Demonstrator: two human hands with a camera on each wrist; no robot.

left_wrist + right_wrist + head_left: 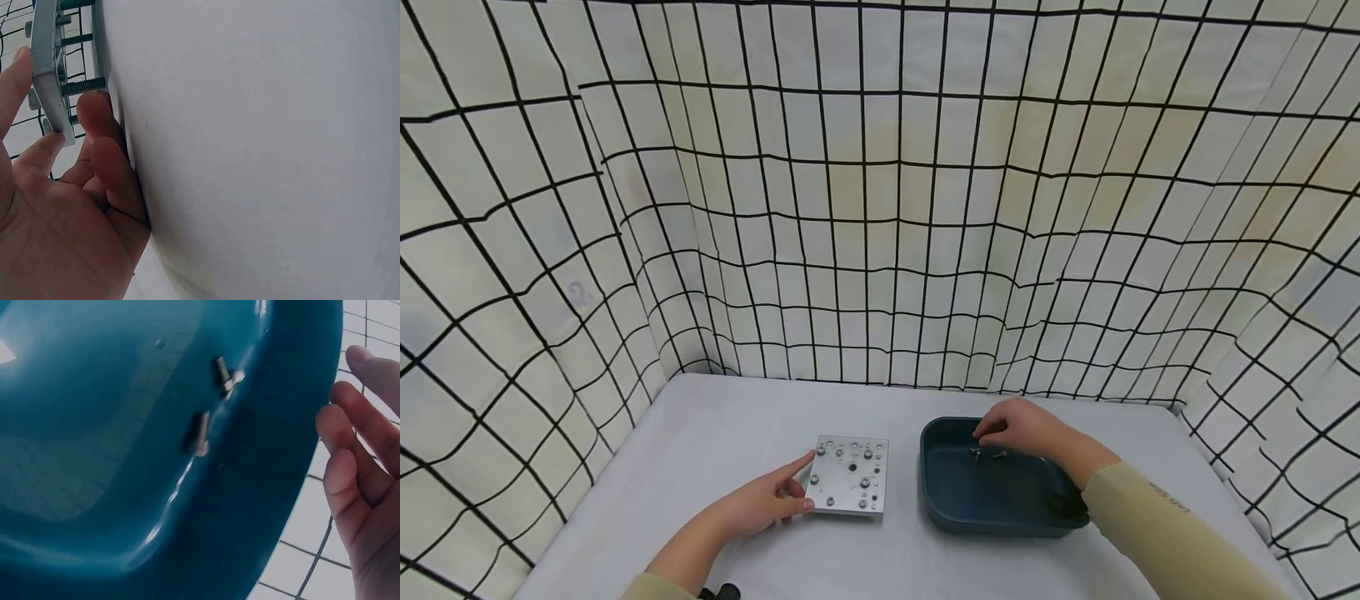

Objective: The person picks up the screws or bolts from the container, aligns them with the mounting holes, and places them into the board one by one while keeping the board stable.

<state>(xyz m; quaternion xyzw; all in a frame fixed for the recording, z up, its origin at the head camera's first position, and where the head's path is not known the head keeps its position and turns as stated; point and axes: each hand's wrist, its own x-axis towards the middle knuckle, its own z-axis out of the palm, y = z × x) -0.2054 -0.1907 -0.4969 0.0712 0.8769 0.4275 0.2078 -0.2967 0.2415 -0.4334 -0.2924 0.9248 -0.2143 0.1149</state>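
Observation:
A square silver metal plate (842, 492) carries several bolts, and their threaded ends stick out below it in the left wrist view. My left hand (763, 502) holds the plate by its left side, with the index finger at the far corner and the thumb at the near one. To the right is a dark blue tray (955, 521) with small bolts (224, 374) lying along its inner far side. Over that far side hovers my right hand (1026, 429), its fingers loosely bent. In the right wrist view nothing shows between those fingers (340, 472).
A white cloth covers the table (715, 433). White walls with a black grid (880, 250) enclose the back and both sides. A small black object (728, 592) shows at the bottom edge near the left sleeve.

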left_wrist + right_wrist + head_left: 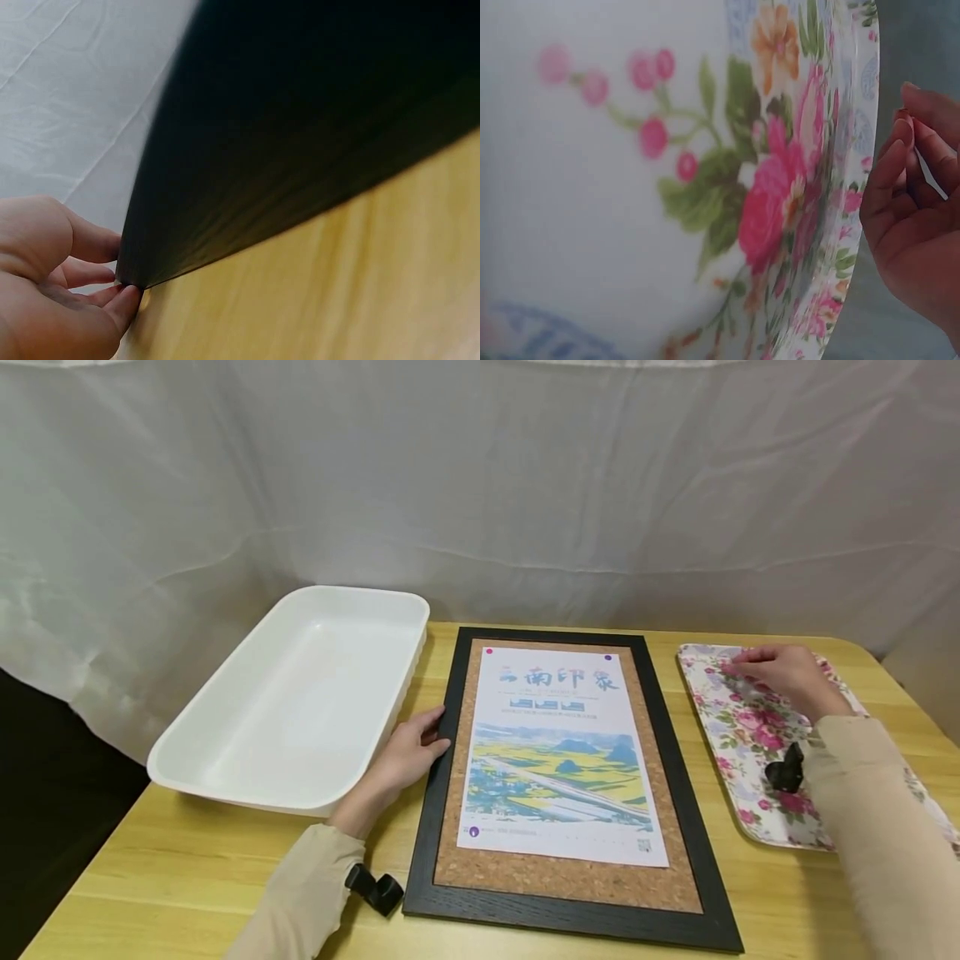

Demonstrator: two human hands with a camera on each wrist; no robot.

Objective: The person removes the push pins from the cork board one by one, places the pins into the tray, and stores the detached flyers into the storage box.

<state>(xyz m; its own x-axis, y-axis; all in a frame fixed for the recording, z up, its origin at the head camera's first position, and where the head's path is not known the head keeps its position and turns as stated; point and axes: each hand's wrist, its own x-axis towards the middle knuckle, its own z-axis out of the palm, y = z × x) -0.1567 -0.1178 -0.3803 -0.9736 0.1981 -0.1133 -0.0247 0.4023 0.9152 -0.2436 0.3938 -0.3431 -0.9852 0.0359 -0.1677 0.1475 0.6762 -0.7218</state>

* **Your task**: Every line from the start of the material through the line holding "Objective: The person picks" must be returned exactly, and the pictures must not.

* **Exercise result**:
Demonstrator: two human hands with a camera on each wrist; no robot.

left_wrist + right_wrist + head_left: 

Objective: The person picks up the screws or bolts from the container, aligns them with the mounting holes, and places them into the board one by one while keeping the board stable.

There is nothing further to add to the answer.